Licensing foundation
Let’s start with the foundation: licensing.
Microsoft 365 Copilot requires two things. First, a qualifying base license. Second, the Copilot add-on license itself.
For the base license, your users need one of these: Microsoft 365 E3, Microsoft 365 E5, Office 365 E3, or Office 365 E5. In government environments, these are the GCC, GCC High, or DoD variants of those plans. If your users are on E1 or F-series plans, they don’t qualify for Copilot today.
The Copilot add-on is a separate per-user license. It’s called “Microsoft 365 Copilot” in the admin center. You purchase it in addition to the base license.
Here’s the government-specific piece. Copilot availability differs by cloud environment. GCC has the broadest feature parity with commercial. GCC High and DoD have Copilot available but may have feature gaps or delayed rollouts for certain capabilities. Check the Microsoft 365 roadmap and the government cloud service description for current availability in your environment.

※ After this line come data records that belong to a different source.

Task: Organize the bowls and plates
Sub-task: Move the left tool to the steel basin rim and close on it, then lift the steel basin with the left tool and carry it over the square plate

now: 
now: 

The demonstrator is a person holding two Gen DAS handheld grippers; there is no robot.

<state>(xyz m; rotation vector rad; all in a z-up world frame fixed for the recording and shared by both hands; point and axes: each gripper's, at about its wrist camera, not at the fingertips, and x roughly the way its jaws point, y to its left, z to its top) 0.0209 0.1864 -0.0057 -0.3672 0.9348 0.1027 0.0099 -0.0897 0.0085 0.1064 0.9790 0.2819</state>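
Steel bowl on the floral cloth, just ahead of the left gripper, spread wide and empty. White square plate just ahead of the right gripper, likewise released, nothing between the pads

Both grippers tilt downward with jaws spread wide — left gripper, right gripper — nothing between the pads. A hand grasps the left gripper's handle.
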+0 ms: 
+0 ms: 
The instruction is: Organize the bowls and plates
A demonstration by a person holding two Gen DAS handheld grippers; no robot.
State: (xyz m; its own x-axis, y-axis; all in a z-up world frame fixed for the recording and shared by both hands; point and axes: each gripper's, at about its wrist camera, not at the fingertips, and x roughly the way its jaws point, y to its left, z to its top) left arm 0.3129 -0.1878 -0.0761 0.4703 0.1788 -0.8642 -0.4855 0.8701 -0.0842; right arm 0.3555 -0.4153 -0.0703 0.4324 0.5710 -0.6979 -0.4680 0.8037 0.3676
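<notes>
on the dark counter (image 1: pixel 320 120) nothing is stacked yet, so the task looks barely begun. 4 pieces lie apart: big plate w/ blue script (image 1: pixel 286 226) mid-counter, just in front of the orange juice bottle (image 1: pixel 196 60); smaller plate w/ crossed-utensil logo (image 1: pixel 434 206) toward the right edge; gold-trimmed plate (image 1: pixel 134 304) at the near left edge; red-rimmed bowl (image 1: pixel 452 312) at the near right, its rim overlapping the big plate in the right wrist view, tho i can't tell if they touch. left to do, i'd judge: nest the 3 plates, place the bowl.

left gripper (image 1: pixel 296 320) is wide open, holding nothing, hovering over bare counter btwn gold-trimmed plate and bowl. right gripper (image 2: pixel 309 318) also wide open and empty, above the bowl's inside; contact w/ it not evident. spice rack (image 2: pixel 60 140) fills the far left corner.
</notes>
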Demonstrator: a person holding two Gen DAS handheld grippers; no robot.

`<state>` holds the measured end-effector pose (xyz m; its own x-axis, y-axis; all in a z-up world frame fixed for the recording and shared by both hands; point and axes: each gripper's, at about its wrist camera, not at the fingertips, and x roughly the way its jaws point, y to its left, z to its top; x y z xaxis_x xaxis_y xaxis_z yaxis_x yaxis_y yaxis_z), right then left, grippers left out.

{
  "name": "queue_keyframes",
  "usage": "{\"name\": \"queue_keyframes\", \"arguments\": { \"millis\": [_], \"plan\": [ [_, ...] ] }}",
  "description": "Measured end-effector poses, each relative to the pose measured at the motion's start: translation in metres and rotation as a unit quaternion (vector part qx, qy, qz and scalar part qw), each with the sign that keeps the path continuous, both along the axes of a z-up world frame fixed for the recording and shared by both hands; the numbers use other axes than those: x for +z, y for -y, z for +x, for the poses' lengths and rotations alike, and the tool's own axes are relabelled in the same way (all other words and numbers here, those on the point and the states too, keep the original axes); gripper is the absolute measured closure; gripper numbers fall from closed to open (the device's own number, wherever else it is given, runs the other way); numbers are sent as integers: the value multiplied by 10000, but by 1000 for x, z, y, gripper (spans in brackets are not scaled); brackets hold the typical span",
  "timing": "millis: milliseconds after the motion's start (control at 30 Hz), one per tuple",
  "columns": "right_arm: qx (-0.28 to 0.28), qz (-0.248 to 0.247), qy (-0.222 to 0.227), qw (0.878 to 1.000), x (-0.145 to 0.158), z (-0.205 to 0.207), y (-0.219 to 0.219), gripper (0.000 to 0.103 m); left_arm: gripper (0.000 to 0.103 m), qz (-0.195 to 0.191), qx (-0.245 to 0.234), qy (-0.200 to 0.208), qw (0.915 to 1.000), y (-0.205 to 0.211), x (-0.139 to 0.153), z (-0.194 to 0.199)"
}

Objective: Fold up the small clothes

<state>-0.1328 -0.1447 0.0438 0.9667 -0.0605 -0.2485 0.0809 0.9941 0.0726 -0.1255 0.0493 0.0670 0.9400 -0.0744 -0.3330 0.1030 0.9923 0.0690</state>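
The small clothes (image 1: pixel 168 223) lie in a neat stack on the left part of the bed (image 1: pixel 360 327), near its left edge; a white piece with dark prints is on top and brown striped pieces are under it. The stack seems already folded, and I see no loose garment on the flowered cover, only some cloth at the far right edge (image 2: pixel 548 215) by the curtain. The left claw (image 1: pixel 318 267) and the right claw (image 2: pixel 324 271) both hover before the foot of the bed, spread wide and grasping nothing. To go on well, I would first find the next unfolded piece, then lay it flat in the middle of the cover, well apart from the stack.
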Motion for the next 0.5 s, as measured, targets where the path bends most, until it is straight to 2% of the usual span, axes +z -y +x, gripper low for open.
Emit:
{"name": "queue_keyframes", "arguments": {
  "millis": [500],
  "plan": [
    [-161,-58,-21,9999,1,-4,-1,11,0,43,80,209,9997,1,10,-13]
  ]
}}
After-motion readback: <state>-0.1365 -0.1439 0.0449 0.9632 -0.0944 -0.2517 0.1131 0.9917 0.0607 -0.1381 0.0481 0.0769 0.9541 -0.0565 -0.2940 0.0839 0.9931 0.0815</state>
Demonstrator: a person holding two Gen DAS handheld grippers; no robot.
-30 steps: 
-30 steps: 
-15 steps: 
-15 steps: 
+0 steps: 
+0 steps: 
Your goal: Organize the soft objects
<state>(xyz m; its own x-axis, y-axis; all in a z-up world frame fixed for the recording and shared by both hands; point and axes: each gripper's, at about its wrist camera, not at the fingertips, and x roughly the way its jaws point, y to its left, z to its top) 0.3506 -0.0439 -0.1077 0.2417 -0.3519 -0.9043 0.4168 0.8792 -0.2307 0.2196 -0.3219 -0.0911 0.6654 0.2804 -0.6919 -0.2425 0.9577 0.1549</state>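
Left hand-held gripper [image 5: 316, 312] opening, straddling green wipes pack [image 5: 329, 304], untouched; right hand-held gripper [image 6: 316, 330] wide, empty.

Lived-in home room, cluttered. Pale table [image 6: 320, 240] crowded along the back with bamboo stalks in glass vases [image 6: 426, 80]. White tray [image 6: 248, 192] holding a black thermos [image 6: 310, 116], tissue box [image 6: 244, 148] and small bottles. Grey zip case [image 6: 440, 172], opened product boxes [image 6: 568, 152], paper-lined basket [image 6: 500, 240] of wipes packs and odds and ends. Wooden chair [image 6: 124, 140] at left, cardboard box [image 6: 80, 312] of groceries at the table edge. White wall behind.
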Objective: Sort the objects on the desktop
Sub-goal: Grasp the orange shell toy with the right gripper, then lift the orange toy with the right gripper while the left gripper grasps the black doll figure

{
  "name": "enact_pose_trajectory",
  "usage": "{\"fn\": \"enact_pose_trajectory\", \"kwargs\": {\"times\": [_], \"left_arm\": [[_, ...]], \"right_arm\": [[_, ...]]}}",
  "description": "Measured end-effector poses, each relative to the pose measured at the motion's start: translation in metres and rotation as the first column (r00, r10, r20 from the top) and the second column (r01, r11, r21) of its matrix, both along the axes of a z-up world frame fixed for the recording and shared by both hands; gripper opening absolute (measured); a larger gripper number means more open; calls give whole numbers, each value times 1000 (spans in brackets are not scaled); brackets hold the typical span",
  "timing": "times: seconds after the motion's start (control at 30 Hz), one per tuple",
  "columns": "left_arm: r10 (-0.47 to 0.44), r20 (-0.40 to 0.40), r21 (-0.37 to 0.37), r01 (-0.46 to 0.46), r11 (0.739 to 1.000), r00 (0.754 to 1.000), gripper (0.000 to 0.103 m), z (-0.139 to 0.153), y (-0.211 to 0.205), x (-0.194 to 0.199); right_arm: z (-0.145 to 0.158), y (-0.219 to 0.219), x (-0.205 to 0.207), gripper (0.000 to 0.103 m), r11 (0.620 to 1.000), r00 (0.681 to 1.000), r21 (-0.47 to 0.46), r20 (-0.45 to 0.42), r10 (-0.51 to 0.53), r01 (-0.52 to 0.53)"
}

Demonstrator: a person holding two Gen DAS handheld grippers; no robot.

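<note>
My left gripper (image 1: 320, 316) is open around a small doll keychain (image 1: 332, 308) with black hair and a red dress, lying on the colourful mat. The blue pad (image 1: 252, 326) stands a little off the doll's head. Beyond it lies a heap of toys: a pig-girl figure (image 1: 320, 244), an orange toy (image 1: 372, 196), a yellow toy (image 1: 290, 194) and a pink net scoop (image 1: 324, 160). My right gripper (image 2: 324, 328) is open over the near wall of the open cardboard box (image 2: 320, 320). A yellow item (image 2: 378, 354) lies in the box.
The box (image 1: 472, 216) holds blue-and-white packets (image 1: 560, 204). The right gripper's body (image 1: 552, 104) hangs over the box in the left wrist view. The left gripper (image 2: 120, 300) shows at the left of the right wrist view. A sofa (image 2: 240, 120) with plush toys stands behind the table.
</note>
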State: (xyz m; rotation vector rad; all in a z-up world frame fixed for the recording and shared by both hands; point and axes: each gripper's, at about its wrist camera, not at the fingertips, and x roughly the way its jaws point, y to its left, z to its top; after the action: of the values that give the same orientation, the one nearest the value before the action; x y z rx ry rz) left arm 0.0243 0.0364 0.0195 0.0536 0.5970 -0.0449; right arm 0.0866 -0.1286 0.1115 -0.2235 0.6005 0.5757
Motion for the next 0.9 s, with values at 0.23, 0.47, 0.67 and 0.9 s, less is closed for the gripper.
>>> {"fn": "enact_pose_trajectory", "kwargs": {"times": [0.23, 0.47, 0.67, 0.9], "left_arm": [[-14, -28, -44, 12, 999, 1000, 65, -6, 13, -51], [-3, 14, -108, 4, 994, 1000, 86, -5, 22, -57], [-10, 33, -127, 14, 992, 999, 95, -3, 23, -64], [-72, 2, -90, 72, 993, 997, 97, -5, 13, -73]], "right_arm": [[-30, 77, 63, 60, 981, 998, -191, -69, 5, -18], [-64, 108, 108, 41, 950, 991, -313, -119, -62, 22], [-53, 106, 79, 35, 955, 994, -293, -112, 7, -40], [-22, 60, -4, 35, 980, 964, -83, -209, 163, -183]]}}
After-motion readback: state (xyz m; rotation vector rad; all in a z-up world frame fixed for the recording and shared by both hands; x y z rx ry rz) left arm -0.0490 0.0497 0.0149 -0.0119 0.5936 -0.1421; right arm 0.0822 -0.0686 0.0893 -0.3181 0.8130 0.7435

To verify your licensing, go to the Microsoft 365 admin center, then Billing, then Licenses. Confirm you have both qualifying base licenses and Copilot add-on licenses available. If you’re planning a pilot, make sure you have enough Copilot licenses for your pilot group before proceeding.
Don’t assume your existing Enterprise Agreement covers Copilot. It’s a separate line item. Verify with your Microsoft account team or licensing reseller if you’re not sure.
Entra ID readiness
Next: identity. Copilot relies on Microsoft Entra ID—formerly Azure Active Directory—for authentication and authorization. Your identity configuration needs to be solid.
First, understand your identity model. Are you cloud-only or hybrid? If you’re hybrid, is Entra Connect syncing properly? Are there stale or orphaned accounts that could create unexpected access patterns when Copilot starts indexing?
Clean up your directory before you enable Copilot. Disable stale accounts, review group memberships, and make sure your user population is accurate.
Second, Entra ID plan requirements. You need Entra ID P1 at minimum. P1 gives you Conditional Access, which is essential for controlling how and where users access Copilot. If you’re in GCC High or DoD, you likely already have P2 as part of your E5 licensing. Verify this.
Third, MFA. Multi-factor authentication must be enforced for all Copilot users. This isn’t optional in government environments. If you’re still using legacy per-user MFA, migrate to Conditional Access-based MFA policies. The security defaults alone are not sufficient for government compliance requirements.
Fourth, Conditional Access policies. Before enabling Copilot, validate that your existing policies apply to Copilot scenarios. Specifically, check that device compliance requirements are enforced, that managed device policies are in place, and that session controls like sign-in frequency and persistent browser sessions are configured appropriately.
Copilot sessions are long-running. Users interact with Copilot throughout their workday. Make sure your session timeout and reauthentication policies account for this usage pattern.
Finally, review any app registration or service principal configurations that might affect Copilot. Microsoft manages the Copilot service principal, but if you have restrictive policies on enterprise applications or consent workflows, verify that Copilot is allowed.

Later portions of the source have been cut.